The films debuted today on Hello-Again.com, the centerpiece of the "Hello, Again" campaign.
The good news is that all of the clips look great. They capture the essence of the three film styles they reference, while simultaneously offering fresh perspectives. That's no small accomplishment.
The bad news is that this seems like an awfully roundabout way to reinvigorate Lincoln's image -- even if it's just one element of a larger rebranding campaign. Who's the audience for the Reimagine Project? Is that audience going to sit through online videos up to 11 minutes long -- especially when the audience knows that the clips are, in some sense, ads?
Not that Lincoln asked us for advice, but the brand clearly has an image problem. Once, Lincoln was the epitome of elegance and style; now, Lincoln vehicles seem old, slightly clunky, and somewhat awkward.

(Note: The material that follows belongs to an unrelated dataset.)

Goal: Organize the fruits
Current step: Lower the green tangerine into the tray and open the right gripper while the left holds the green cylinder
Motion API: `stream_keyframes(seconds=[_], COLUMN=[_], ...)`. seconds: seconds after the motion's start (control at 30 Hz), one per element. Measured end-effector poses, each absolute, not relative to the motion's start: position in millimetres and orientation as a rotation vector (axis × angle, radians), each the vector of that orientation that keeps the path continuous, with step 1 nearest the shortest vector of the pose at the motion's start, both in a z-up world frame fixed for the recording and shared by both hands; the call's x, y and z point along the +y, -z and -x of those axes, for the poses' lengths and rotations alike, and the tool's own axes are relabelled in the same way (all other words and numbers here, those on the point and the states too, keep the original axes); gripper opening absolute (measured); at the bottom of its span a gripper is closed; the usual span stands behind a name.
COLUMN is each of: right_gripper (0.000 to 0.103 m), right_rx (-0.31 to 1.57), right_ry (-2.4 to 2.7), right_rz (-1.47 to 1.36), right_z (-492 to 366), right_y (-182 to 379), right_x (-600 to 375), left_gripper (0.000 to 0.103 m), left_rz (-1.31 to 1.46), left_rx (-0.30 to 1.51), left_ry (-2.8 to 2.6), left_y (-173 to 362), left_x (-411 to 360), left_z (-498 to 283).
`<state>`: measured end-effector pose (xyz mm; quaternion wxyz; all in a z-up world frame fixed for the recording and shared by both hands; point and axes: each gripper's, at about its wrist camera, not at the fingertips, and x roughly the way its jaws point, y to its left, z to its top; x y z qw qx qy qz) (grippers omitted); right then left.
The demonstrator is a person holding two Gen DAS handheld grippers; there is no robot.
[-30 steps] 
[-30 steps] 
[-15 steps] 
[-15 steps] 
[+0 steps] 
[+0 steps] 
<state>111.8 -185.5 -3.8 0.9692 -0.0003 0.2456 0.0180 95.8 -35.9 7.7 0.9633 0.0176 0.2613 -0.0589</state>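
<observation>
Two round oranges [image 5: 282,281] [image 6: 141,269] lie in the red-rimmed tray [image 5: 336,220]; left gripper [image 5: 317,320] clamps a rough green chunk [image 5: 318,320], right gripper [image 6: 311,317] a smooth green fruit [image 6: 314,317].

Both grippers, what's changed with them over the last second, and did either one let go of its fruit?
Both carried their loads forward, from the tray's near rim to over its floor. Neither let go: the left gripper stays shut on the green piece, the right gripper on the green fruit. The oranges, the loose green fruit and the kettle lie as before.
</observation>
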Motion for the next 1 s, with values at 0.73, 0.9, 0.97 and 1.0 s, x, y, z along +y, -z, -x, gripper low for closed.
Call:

That's not to say that quirky design can't generate fans (cf. the Kia Soul, the Nissan Cube, the entire Scion lineup). But Lincoln needs to do more work owning its aesthetic and convincing consumers of its inherent awesomeness. Seriously, if Buick can reinvent itself, surely Lincoln has a shot.
If we were in Lincoln's shoes, we'd focus on the cars themselves -- not just reworking them, but persuading customers that they're already fantastic. We'd spend a little less time on oblique rebranding efforts that have limited potential online and even less potential offline.
And when we finally launched our rebranding campaigns, we'd probably do so on a date that wasn't a day of national remembrance, or one full of headlines about other automakers' snazzy new rides.